TASK OBJECTIVE: Look through the listing below for the line with "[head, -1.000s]" and the line with "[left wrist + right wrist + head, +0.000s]". Copy both, along with every line between them, exactly and with no pictures.

DATASET EXCERPT:
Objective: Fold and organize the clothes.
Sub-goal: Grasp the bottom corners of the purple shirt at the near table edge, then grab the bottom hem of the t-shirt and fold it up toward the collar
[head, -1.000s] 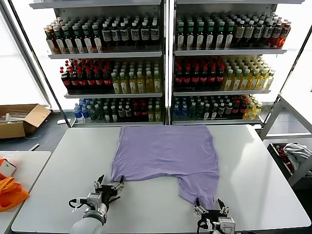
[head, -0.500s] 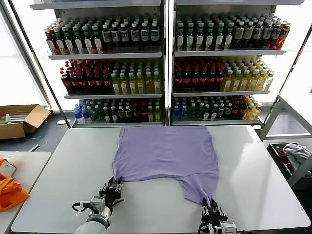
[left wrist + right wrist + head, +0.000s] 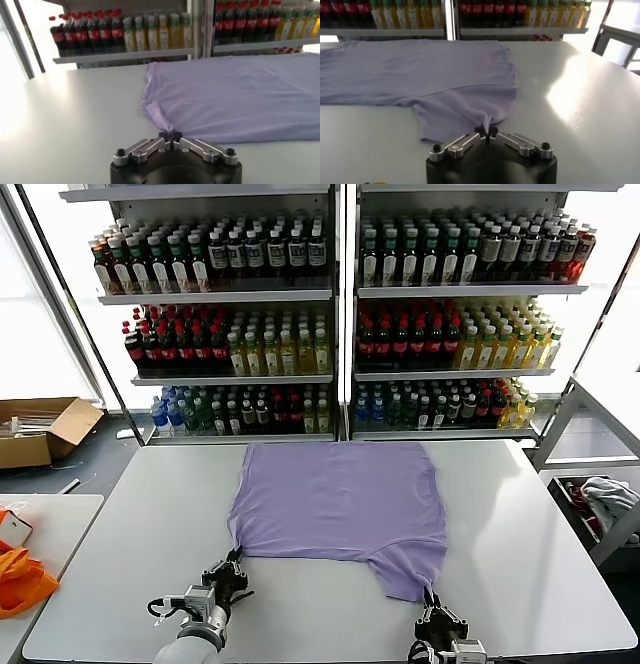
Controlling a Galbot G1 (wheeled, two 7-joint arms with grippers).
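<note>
While the purple shirt (image 3: 340, 502) lies flat, back up, across the table's (image 3: 130, 514) middle, I've got the left claw (image 3: 232, 562) and right claw (image 3: 432, 596) pinching its near corners.

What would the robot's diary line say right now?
left gripper: shut on purple T-shirt near corner | right gripper: shut on sleeve tip | shirt flat on table
</note>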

SOLUTION TO THE EXERCISE:
[head, -1.000s] 
[head, -0.500s] 
[left wrist + right wrist + head, +0.000s] 

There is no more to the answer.